Wars, floods, fires, politics, police shootings, child shootings, high levels of divorce, an increase in mental health issues, toxic water or food, all are realities in our world today; a world that is smaller and more accessible than ever before due to technology. If you watch television, listen to the radio, have an electronic pad or smart phone, you don't just read about these earthly challenges, you can see them up close and personal. The news is on a 24 hour cycle so we don't miss a thing. Even so, there is gun violence that we don't hear about; famine that is too massive to imagine; refugee crises in too many countries to count. Add to all of this your early messages about life, tragedy, trauma and feelings. Yet, you are expected to go to work, care for a partner, child or aging parent, buy groceries, pay bills, take a shower and put one foot in front of the other. Are there days when you throw your hands up in anguish? Shake your head in despair? Shed a tear of frustration? Wonder how you can get beyond all the negativity to a positive outlook for your present and future?

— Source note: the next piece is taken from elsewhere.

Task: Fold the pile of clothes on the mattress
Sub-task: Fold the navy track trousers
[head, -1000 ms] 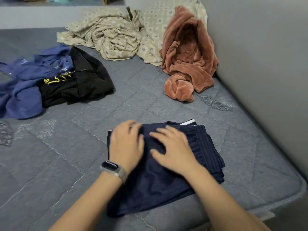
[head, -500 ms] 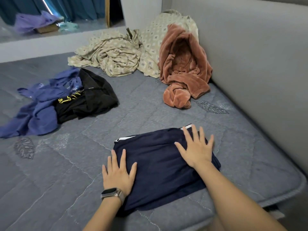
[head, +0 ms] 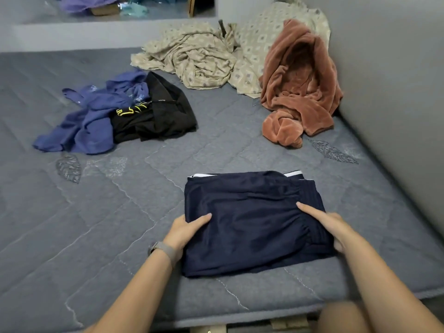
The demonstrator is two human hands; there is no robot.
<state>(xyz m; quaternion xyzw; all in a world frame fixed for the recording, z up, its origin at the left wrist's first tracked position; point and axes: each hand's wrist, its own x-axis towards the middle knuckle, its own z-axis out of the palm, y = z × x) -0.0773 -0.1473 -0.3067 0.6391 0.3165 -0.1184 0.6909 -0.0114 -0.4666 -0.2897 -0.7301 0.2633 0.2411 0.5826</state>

Life is a struggle; the key is to travel through your obstacles with grace; so say the Buddhists, if I may paraphrase. How to do so is the question.
Here are a few suggestions that many of my clients have used with great satisfaction over the years:
1. Take a news vacation. Give yourself a day or a week of no news! The world will go on. You will eventually find out what happened. This technique will allow you to reboot (pun intended).

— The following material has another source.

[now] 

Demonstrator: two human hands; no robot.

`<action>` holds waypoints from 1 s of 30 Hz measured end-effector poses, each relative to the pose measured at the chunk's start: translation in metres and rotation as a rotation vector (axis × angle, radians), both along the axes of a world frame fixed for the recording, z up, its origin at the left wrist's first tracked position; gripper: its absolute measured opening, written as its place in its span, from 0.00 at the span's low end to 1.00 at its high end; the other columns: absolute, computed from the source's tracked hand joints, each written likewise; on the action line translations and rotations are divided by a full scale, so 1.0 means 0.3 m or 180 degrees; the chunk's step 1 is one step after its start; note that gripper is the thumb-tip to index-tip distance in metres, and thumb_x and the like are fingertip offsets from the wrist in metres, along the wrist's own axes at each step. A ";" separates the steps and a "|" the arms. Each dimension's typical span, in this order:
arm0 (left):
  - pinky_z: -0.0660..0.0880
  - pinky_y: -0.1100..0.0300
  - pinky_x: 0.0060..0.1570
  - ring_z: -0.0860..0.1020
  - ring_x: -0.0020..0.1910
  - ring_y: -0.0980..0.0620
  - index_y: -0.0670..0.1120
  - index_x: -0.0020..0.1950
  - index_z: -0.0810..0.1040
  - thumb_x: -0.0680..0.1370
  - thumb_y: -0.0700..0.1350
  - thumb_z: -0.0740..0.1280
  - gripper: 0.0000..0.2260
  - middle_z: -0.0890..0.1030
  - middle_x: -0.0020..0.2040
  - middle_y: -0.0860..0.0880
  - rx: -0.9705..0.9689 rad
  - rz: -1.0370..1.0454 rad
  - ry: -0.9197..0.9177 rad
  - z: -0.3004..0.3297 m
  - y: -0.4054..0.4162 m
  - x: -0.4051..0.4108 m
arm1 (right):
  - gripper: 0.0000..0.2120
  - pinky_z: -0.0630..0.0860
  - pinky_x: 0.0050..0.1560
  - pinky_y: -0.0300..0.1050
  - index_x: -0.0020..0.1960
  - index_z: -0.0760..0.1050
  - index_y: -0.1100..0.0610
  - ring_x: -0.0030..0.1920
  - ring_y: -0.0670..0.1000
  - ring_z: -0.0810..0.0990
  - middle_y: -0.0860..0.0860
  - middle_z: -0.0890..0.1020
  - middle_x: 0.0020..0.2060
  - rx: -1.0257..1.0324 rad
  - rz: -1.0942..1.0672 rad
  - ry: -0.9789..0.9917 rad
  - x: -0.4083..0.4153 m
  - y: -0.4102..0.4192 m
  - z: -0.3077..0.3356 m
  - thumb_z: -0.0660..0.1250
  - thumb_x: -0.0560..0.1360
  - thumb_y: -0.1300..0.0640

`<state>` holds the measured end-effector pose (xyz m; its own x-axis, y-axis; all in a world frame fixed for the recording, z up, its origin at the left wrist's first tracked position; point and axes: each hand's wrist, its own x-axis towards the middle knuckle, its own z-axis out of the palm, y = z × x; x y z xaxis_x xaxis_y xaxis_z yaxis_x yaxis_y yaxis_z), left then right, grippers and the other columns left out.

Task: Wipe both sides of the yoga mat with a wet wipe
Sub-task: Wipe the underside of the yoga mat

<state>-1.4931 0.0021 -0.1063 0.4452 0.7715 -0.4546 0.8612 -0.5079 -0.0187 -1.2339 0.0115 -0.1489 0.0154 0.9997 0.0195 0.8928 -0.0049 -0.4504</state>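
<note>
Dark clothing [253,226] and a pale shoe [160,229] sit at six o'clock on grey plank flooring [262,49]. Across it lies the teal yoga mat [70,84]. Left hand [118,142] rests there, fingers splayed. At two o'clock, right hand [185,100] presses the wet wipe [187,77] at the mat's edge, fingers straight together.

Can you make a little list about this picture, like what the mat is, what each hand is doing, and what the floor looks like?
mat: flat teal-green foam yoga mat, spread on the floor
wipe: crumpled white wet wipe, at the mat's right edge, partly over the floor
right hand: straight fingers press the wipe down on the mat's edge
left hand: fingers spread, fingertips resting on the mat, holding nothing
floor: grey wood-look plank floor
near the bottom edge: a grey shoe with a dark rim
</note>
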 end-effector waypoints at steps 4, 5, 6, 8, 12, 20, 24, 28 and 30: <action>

2. While on your news vacation, find a favorite calming practice. Plug into music, meditate, try yoga or Tai Chi, draw, sing, dance, walk in the woods or on the beach; find your peaceful place and go there regularly.

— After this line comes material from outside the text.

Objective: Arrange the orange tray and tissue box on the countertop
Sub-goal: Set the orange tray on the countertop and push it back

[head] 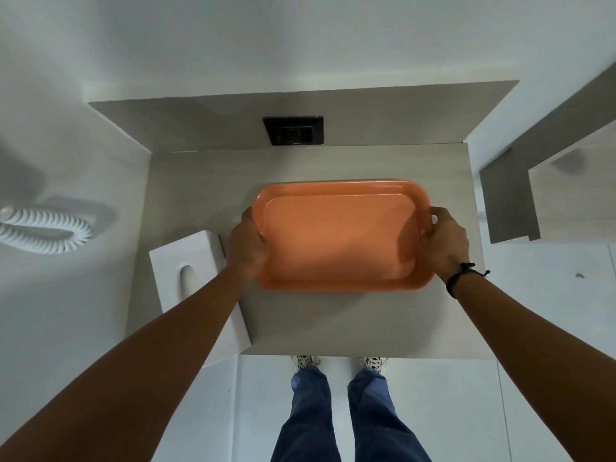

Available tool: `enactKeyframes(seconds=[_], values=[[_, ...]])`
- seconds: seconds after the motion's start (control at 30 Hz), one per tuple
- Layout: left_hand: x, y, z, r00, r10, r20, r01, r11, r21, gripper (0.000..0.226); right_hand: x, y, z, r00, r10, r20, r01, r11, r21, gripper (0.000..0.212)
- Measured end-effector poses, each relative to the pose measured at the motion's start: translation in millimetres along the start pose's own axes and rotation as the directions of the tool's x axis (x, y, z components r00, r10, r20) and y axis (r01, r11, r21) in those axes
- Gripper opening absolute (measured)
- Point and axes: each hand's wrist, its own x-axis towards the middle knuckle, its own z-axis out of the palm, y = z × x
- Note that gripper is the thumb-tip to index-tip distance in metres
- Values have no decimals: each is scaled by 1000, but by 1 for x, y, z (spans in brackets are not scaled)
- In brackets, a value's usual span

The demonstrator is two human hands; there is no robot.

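An empty orange tray [340, 238] is in the middle of the pale wood-grain countertop [333, 325]; whether it rests on the surface or hangs just above it I cannot tell. My left hand [246, 245] grips its left rim, thumb inside the edge. My right hand [445, 241] grips the right rim the same way. A white tissue box [191, 261] with an oval slot lies at the counter's left edge, just left of my left hand, partly hidden by my left forearm and overhanging the counter's front corner.
A black wall socket [294, 130] sits in the backsplash behind the tray. A white coiled cord [46, 231] hangs on the left wall. A grey shelf unit [510, 198] stands to the right. My feet [338, 361] are at the counter's front edge.
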Motion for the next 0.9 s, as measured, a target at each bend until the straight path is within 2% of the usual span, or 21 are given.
enactKeyframes(seconds=[0.13,0.2,0.27,0.33,0.43,0.57,0.9], values=[[-6,-4,8,999,38,-35,-34,993,110,67,-11,-4,-5,999,-37,18,37,999,-31,56],[-24,-7,18,986,127,-109,-106,977,186,67,-28,-1,-5,988,-150,-19,147,981,-127,64],[-51,-14,32,951,273,-142,-227,934,278,69,-56,10,1,940,-337,-56,309,909,-279,68],[-82,-27,49,903,413,-121,-347,865,362,75,-88,25,13,890,-457,3,421,818,-393,75],[-125,-56,73,858,514,-14,-451,766,458,84,-128,50,33,841,-521,144,525,724,-448,79],[-152,-80,92,851,523,40,-481,748,457,90,-151,74,52,788,-560,255,605,632,-484,77],[-134,-73,94,866,499,30,-449,750,486,101,-139,71,60,780,-560,279,615,600,-512,82]])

3. Recoonnect with gratitude. Are you grateful for family? friends? a roof over your head? food on your table? your job or career? school? a working body part? the sun? the rain? Find a way to acknowledge that appreciation out loud. "Thank-you foot, for working after surgery." "I am grateful for my beautiful garden."
4. Find a way to bring hope into your daily life. When we hope, the future is possible. Take baby steps. When we are not used to wishing for ourselves or when our dreams have been dashed, we gingerly enter back in to the world of optimism. Give yourself permission to hope for waking with a smile tomorrow; just because.
You can enter into pessimism quite easily and stay there with little effort. Changing the course of your attitude, thoughts and feelings takes a bit more work, but can become a healthy coping skill and habit. As George Harrison wrote and sang "Here comes the sun and I say, it's all right!"